Interview with the eternal Tim Rozon of 'Wynonna Earp'
For a man who has been trapped under a well for over 100 years, Tim Rozon hasn't aged at all. More importantly, Rozon beats with the heart of youthful exuberance, which fuels every episode of Wynonna Earp that he co-stars in. As Earp's rocky love interest Doc Holliday, Rozon oozes with charm and machismo, not to mention the kind of rogue quality that Harrison Ford fueled Han Solo and Indiana Jones with. The Syfy Channel series has just finished airing its second season, both funnier and darker than its first. Based on the series of comics created and written by Beau Smith, Earp has become among the most addictive of genre TV shows, and a large part of that is due to Rozon's take on Holliday.
Mikey Sutton: Let's start off with something incredibly important. The Stache. It's incredible. In fact, it looks too good to be real. It's not CGI, is it? How long did it take to grow? Tim Rozon: My Stache thanks you. It is not CGI; it's the real deal Holyfield, and actually it takes about just over three months to grow and then we film for almost six months. So that's a long time to look like Tom Selleck.
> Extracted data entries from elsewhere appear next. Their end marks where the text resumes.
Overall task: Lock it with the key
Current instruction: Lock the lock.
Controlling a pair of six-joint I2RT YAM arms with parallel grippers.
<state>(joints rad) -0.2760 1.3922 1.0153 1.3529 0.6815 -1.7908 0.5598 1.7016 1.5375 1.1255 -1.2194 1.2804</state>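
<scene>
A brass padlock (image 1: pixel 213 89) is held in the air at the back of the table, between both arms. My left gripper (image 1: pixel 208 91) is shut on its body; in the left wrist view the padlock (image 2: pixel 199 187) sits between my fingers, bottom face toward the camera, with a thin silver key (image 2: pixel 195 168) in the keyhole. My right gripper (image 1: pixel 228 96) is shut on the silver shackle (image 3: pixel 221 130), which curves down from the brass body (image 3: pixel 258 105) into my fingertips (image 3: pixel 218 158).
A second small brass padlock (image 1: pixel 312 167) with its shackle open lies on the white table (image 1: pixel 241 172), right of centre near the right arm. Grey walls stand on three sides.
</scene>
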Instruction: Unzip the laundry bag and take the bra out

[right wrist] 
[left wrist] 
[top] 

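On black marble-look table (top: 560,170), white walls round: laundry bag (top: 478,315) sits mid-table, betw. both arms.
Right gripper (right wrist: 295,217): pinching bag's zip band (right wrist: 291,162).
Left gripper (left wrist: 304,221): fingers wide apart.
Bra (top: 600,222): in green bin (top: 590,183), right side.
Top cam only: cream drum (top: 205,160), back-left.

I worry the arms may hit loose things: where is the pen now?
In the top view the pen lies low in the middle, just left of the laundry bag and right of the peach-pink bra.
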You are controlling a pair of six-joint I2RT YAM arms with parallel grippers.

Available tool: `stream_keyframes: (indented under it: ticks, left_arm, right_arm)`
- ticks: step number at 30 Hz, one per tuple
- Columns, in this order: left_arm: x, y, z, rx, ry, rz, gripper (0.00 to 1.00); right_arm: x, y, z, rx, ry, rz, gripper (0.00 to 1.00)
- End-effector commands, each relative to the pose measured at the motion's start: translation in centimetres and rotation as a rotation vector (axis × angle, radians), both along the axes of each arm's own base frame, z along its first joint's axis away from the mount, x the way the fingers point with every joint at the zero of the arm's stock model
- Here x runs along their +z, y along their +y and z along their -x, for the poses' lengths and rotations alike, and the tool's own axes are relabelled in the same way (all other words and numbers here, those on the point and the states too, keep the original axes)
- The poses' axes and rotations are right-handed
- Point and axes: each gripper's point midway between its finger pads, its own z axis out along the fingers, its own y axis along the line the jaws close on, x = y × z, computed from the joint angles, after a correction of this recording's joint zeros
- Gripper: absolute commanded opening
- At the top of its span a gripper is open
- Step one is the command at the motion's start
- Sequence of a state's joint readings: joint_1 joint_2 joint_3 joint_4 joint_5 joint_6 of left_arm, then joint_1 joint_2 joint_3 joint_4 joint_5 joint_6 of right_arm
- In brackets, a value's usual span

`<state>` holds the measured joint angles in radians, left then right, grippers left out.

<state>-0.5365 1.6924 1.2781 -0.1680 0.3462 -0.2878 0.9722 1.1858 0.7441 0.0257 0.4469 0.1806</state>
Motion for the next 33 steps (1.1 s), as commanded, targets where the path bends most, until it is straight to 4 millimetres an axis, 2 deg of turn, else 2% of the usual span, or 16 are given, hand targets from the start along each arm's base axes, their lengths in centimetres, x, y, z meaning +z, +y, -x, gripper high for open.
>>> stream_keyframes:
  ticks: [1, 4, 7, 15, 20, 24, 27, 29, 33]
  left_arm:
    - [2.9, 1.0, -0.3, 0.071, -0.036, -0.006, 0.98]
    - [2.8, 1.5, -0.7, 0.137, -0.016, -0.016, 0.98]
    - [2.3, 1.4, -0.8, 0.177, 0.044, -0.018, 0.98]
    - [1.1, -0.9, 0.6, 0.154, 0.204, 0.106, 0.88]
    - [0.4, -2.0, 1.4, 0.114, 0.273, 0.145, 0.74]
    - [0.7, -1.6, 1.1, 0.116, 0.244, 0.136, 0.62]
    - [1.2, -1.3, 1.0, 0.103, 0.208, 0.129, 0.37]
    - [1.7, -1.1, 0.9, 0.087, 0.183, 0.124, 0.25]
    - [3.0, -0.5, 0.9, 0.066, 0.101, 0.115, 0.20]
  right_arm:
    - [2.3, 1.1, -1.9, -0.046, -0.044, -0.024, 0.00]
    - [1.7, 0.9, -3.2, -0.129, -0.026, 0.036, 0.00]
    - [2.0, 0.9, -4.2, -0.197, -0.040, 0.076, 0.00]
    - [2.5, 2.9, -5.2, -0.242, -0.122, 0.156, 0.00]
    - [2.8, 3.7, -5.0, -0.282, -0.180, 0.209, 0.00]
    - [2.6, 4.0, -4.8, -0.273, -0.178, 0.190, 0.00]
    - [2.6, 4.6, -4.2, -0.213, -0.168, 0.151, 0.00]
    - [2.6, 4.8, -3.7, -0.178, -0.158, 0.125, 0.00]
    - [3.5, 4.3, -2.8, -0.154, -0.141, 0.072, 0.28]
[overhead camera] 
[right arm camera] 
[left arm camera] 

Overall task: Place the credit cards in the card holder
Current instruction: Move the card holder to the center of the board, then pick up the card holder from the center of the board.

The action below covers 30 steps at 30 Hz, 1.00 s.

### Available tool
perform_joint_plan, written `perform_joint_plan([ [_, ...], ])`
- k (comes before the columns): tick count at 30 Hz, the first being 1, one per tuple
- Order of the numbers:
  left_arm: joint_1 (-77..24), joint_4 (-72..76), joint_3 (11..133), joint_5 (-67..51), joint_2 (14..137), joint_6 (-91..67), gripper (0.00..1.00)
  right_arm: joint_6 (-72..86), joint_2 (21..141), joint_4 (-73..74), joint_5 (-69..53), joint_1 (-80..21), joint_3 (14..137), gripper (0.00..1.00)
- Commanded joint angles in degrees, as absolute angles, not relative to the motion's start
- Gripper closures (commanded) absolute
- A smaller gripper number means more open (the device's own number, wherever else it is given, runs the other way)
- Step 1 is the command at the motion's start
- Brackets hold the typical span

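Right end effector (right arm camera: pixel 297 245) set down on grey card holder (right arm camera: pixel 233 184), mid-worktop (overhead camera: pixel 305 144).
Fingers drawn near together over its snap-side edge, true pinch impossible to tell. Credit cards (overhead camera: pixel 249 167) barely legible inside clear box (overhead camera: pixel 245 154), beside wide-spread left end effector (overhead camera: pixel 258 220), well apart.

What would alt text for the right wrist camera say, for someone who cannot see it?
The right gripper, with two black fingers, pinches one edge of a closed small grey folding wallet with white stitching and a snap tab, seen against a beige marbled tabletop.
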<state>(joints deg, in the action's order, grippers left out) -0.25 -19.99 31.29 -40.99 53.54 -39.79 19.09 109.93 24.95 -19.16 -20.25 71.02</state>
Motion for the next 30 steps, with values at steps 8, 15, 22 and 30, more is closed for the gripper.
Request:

M: Whose idea was The Stache? T: Well I'm guessing it was Doc's...? I knew when I got the part of such an iconic character that I would have to do him justice. I mean, this is Doc friggin' Holliday we're talking about here. In researching him I saw he actually had a substantial Stache, so I did my best to encompass it. M: There's barely anything on you in Wikipedia. How can we be sure that you don't really work with the Black Badge Division in real life and they simply redacted your biography? T: You can't be and I might. Best motto is "DTA." Don't trust anybody; well, except dudes who have a nice moustache. M: Seriously, though, when did you decide to become an actor? Who were your inspirations? T: Cliché, I know, but I've always known. It's been my dream since I was a little kid doing theatre. The first time I saw River Phoenix in Stand By Me is when I knew I wanted to be an actor. He was so vulnerable; it inspired me deeply. M: What was your first on-screen role? In this century, that is. I have this feeling you've been around for a couple of hundred years. T: I played a dandy man in a production of The Great Gatsby many moons ago. I was like a fish out of water and I can't believe I ever got hired again (grins).
M: As Doc Holliday, you have the charisma of Clark Gable and the enigmatic presence of spaghetti Western Clint Eastwood. How much of the character came from your own personal interpretation? T: (Laughs). Thanks. That's quite a mash up! It's corny to say but this character has always been inside me and I couldn't wait to play it. It just needed to happen. I was destined to play this role. M: Were you familiar with the comic book Wynonna Earp before you auditioned for the part? T: I knew who IDW was because I was reading Locke and Key at the time but I didn't find Beau's original books until after. M: What comics did you read growing up? Do you still collect them? T: As a kid I loved Spider-Man and TMNT and a book called The 'Nam. I collected a lot of books and I still do now. I have a pretty huge Silver Age collection including a complete run of The Silver Surfer. My all-time fave. M: What was the experience like co-writing Earp comics with her creator Beau Smith? T: It was a dream come true. It was scary and overwhelming and yet Beau always made it fun and inspiring. He is a great man and a better teacher. He's so tough on the outside but kind of a softy on the inside and he always tells you how it is. I have the most respect and admiration for the man. Honestly, working with him on those books were definitely highlights of my life. We had a riot together and we work really well as a team.
M: At the end of Stanley Kubrick's 1980 version of The Shining, there's a portrait of party goers in the '20s, and Jack Nicholson was in it. He'd always been there. So if we find a decrepit pub from the 1800s, and there's a picture with you in it, should we be surprised? T: Not in the least. M: All kidding aside, like RDJ's Tony Stark and Harrison Ford's Indiana Jones, you get so in-depth in your role that I don't see the acting anymore; I see Doc Holliday. How much of the character is similar to you in terms of personality? T: Apples and blood oranges. I'm more of a simple guy than Doc is on the show. I like to work, read comic books, and fish and Doc...well, he just literally got back from Hell in Season 2. So yeah, I'd say we're different. M: The entire cast seems to love one another in real life. How much fun is it to work with them? Any particularly funny behind-the-scenes misadventures to tell? T: Everyday with Dom [Dominique Provost-Chalkley] is a blast. She's always happy and her energy is infectious. Everyday is full of misadventures, that's why we do this job. To play and be foolish and have fun.